It so worth doing and is most certainly should be on your vaping path... I never thought I would see the day I was playing with tools and creating coils and wicks etc... but now I couldn't even think of not doing it!

There is something quite satisfying about vaping on a coil and wick you made yourself!

Reactions: Like 3 | Agree 1


----------



## Snape of Vape (8/5/14)

Ok great, thanks guys. Now I just need to find one of those locally...


----------



## Riaz (8/5/14)

Snape of Vape said:


> Ok great, thanks guys. Now I just need to find one of those locally...


check out the resellers on this forum buddy

im sure you'll find one easily


----------



## Reinvanhardt (8/5/14)

Severus!

Some of the easier drippers to start out with is the Igo-W or the Trident. You are using a Vision Spinner to power your clearomizer right? The two above mentioned RDA's will look out of proportion on top of the Spinner. 14mm vs 21mm in diameter to be exact. Nevertheless it should work. For esthetics you could consider the ERA. It's diameter is 15mm. The vape on this device is not as good as the other two but would still be a giant improvement to what you're currently vaping. Also, it's going to be a bit harder to build the ERA at first because of the decreased working space.

Here's the ERA on some Twists


​You are also going to need some Kanthal to wrap your coil. I would get 26g, 28g and 30g to experiment with. A way to measure your coil's resistance, like a multimeter or ohm reader, and an understanding of Ohm's Law should also be added to the shopping basket.

Some go the rebuildable route, some don't. I can tell you with conviction though that it offers a superior vape and if RBA's weren't available I'd probably still be smoking.

Feel free to ask any questions and have a look see all the funky coils we come up with for our drippers here.

Reactions: Like 4 | Winner 1


----------



## Snape of Vape (8/5/14)

@Reinvanhardt what a guy! Thanks for all the info! So you'd say at double the price the other dripper (igo-w4) is worth it then? I'm just going to have to find a pic of that on a spinner as I can be a bit difficult on things like that... 

If I do decide to go this route, I take it my next step would be to "build" my main smoking device also with the wicks and wires? 
But I guess as I've said, there is no device more powerful, it answers to me and to me only then... 

I just got a Zamplebox subscription so will wait for the first delivery to arrive and then see how I feel about going down this road.
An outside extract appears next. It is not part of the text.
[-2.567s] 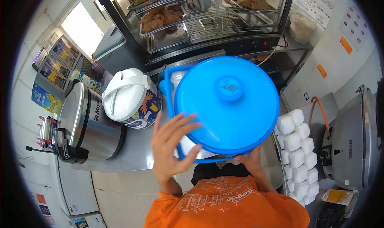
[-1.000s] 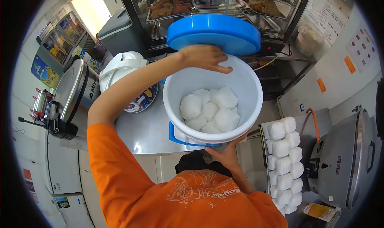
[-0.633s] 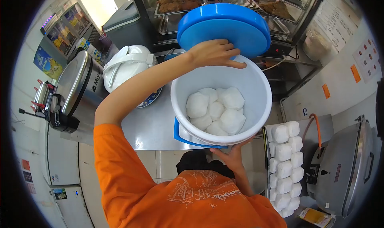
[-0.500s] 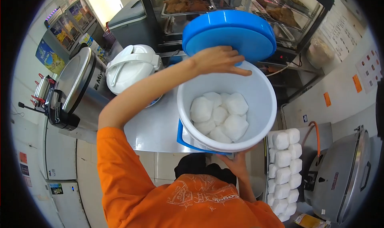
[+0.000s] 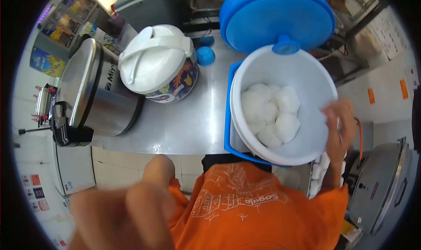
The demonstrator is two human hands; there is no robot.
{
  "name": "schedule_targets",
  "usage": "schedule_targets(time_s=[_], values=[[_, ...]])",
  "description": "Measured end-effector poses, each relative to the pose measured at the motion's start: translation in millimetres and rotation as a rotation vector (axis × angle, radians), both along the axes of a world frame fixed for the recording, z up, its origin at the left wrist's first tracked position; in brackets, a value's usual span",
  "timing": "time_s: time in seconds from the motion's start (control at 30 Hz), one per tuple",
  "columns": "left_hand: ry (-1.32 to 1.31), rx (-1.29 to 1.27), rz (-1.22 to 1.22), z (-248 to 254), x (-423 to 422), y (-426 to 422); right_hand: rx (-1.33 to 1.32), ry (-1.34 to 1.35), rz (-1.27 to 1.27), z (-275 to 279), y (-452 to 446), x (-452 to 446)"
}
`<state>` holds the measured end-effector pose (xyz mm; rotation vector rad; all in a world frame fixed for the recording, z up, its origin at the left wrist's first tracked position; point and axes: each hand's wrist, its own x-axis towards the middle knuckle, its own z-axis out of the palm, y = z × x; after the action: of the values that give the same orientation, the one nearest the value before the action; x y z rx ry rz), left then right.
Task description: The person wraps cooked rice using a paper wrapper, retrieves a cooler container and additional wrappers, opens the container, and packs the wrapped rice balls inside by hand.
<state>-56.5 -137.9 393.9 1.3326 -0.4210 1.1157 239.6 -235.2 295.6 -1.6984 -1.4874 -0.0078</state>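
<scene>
Down at eight o'clock from the white tub (image 5: 315, 98) at the steel counter (image 5: 175, 129), the left hand (image 5: 118, 212) is a close blur, its fingers seemingly curled; I can't tell if they pinch anything. The right hand (image 5: 341, 123) bends by the tub's half-past-three side, grip unclear too. White lumps (image 5: 287, 127) lie inside, the blue lid (image 5: 274, 19) tilted up at twelve.

From here I see one camera, on the person's head, tipped forward and down into the white tub (image 5: 309, 90) from above its near side, edges dark and rounded; the blurred left hand (image 5: 120, 212) is nearer than the tub.
</scene>
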Motion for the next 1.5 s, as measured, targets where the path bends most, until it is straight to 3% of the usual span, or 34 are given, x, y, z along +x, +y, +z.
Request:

Thanks guys, helpful as always

Reactions: Like 2


----------



## devdev (8/5/14)

I reckon you should get on top of the dripper and coiling well in advance of the Zamplebox arriving Snape. I think you will find you can really enjoy your new juices if you have already sorted out the technique for coiling. Just my 2c

Reactions: Like 1 | Agree 1


----------



## Snape of Vape (8/5/14)

@devdev I looked at this kit, would that be a good start? 
http://eciggies.co.za/Variable_Volt...e-MVP-V2-0-VV-VW-MOD-Kit-with-iClear30-Silver

Thing is if I buy that I won't be getting a spinner 2, this would count as my new battery I wanted. Is this a decent kit? Other suggestions? I'd prefer buying from them as I can just pick it up on my way home. 

Sent from my Samsung Galaxy S5 using Tapatalk


----------



## ET (8/5/14)

no mvp is for normal vaping. won't do a dripper justice at all. can't handle a low enough resistance or push enough power in there to power it properly. as your main all day vape device, it is awesome yes. rather maybe look at getting a mechanical mod and a good battery or 2 if you want to power a dripper

Reactions: Agree 1


----------



## devdev (8/5/14)

What @denizenx said is quite correct, an MVP won't excel at powering a dripper, although it will very comfortably handle the ERA/octopus that @Reinvanhardt mentioned, provided you keep the coil resistance above 1.4 ohms. Even if you go lower than that, the 11 watt power limit will prevent you from heating the coil fully.

I would rate the MVP very highly, but you would need to speak to someone who has owned a spinner to see how they compare. The other option is to splash out on an SVD, but that requires a separate charger and battery, so will be about R1200.

In terms of longevity the SVD will accompany you for a long time on your vaping journey. I still carry mine every day, and that's despite having 3 mech mods, a VTR, a Reo and an MVP

Reactions: Like 1


----------



## Snape of Vape (9/5/14)

The reason I was considering the MVP is the battery size and also the fact that it has a ohm meter built in? That and using it as an all day vape when I'm home sounded like a sound plan. But then I still need the dripper part for dripping with the spinner? 

So you'd say rather stick with the vision spinner and get that igo w4 then, wire and an ohm meter? Think about an upgrade to my normal vape kit at a later point in time? 

Sent from my Samsung Galaxy S5 using Tapatalk


----------



## Silver (9/5/14)

Hi @Snape of Vape

Congrats on your journey thus far and for being interested in the world of rebuildables.

I agree with what the previous posters have said but would like to add a bit of context and my advice which may also help you.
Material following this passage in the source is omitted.